Гнеда всхлипнула, пытаясь удержать рвущийся наружу поток, и кинулась в сторону, но Бьярки грубо поймал девушку за запястье, равнодушно глядя на потёкшие по её щекам слёзы.
— Ведьма, — хрипло вымолвил Бьярки. — Что ты сделала со мной?
Девушка непонимающе сморгнула несколько раз, но парень резко тряхнул её.
— Какую присушку подсунула мне, что я хожу за тобой, как привязанный? Смотрю на тебя? Что потерял разум, словно мошник на току?
Гнеда растерянно глядела на него сквозь слёзы, и вдруг осознание отразилось на её лице жутковатой улыбкой.
— Неужто думаешь, боярин, что, умей я ворожить да травами-отравами ведать, стала бы размениваться на приворотное зелье? — негромко, но отчётливо произнесла она, едва удерживаясь то ли от плача, то ли от хохота.
— Убирайся, — только и сумел выговорить Бьярки побелевшими губами.
Он резко отпустил её руку, и Гнеда ринулась прочь, не видя и не слыша ничего, не разбирая дороги, чувствуя лишь морозный воздух, обжигавший лёгкие.
Не глядя в её сторону, Бьярки вытер непослушными пальцами испарину со лба. Он постоял, будто собираясь с силами, а затем, оттолкнувшись от дерева, пошёл прочь, немного пошатываясь, туда, где, озаряя ночную темень, приветливо мерцали окна избы и раздавался весёлый смех посиделок.
27. Откровение.
Было ещё совсем рано, но, по обыкновению, в гридне уже засуетились. Давно проснувшийся Бьярки заставил себя подняться. Младший Судимирович, побратим и ближник княжича, всегда был на особенном счету, но и он послушно подчинялся заведённому в дружине порядку, не пропуская воинской науки и ежедневных учений. Пользуясь своим положением, он мог отлучаться домой куда чаще других, но в последнее время Бьярки ночевал в дружинной избе, избегая появляться в усадьбе.
Извилистое тело замёрзшей Листвянки темнело в синевато-сером снегу, а от зияющих дыр прорубей и полыньей, разбросанных тут и там возле берега, змеился лёгкий парок.
Бьярки безо всякого удовольствия умылся рыхлой пригоршней снега, оцарапавшей лицо, и присоединился к товарищам, разминавшимся неподалёку от общего костра.
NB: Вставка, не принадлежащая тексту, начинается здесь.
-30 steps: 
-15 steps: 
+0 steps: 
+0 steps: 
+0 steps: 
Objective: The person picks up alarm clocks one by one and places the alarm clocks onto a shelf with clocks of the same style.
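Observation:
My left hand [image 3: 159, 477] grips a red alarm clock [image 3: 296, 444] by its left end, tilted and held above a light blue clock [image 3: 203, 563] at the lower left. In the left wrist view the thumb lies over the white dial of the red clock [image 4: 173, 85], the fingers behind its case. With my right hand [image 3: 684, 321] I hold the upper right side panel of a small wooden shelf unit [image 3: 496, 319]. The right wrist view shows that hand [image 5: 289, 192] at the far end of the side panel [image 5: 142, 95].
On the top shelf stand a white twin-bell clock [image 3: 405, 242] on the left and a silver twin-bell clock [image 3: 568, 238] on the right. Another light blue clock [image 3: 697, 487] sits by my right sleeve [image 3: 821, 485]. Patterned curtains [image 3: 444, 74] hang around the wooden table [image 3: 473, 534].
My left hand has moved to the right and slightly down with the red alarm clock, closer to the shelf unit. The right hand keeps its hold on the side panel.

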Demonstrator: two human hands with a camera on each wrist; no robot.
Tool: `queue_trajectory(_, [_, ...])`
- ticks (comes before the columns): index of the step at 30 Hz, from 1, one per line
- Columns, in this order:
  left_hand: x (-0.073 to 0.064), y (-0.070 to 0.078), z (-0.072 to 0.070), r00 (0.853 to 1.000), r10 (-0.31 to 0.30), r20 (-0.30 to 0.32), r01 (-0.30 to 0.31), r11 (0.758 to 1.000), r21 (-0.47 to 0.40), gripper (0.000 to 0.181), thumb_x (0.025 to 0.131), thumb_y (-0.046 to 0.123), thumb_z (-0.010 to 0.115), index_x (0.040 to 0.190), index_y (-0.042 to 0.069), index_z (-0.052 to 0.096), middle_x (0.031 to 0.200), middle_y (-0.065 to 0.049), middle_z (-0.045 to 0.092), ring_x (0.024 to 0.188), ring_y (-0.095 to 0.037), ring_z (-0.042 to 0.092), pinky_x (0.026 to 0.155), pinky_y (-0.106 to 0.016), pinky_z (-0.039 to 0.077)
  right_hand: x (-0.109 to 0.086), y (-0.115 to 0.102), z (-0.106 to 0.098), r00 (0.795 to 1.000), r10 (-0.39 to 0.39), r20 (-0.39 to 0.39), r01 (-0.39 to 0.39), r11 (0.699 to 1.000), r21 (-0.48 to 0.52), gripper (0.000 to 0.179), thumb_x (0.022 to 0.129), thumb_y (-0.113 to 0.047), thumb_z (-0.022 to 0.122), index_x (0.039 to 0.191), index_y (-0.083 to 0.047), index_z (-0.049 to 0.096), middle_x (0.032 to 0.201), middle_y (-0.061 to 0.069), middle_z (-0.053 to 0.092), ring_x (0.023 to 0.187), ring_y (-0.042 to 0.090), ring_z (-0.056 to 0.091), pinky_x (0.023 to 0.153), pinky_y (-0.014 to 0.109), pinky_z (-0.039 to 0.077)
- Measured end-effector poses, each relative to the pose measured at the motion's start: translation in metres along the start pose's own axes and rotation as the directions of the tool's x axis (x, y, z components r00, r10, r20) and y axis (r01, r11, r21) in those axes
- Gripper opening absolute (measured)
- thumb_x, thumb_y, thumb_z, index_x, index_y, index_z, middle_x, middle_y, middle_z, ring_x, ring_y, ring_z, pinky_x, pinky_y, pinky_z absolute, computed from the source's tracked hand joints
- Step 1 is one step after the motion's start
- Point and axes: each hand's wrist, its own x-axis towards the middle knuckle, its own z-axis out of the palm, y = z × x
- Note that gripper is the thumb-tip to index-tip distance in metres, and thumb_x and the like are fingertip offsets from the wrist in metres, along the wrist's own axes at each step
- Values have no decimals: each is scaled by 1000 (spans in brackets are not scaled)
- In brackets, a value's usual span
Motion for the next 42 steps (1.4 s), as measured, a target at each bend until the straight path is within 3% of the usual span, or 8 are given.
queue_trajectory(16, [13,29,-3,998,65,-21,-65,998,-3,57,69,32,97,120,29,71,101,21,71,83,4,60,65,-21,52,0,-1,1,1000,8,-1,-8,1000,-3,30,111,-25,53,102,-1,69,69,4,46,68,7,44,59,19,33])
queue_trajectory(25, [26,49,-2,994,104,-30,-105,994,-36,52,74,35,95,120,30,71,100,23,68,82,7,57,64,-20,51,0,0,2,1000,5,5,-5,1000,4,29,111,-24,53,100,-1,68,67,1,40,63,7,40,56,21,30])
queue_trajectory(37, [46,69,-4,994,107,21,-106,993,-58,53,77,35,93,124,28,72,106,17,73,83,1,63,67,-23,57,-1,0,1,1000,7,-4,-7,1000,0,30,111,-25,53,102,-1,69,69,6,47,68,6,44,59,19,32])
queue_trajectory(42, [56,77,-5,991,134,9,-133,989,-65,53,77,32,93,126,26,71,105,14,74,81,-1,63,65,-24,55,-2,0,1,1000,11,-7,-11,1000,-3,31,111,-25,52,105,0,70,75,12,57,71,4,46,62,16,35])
Под предводительством Борзуна, удалого княжеского кметя, славившегося недюжинной силой, отроки боролись, схватывались в рукопашную и постигали прочие премудрости ратного ремесла. Борзун поддразнивал парней, то и дело пересыпая свою речь прибаутками, и тут и там слышались задорные крики и смешки. Утреннее учение шло весело и ненатужно, но нынче Бьярки не чувствовал себя частью братства, и возня на снегу, всегда так нравившаяся ему, не бодрила, а утомляла.
Ивар появился перед ним, когда дело дошло до мечей. Они давно уже не становились в пару, и нынче Бьярки хмуро принял протянутый другом клинок. Княжич смотрел спокойно и открыто, и лишь только очень близко знавший Ивара человек мог бы различить отсвет тревоги в прозелени его глаз.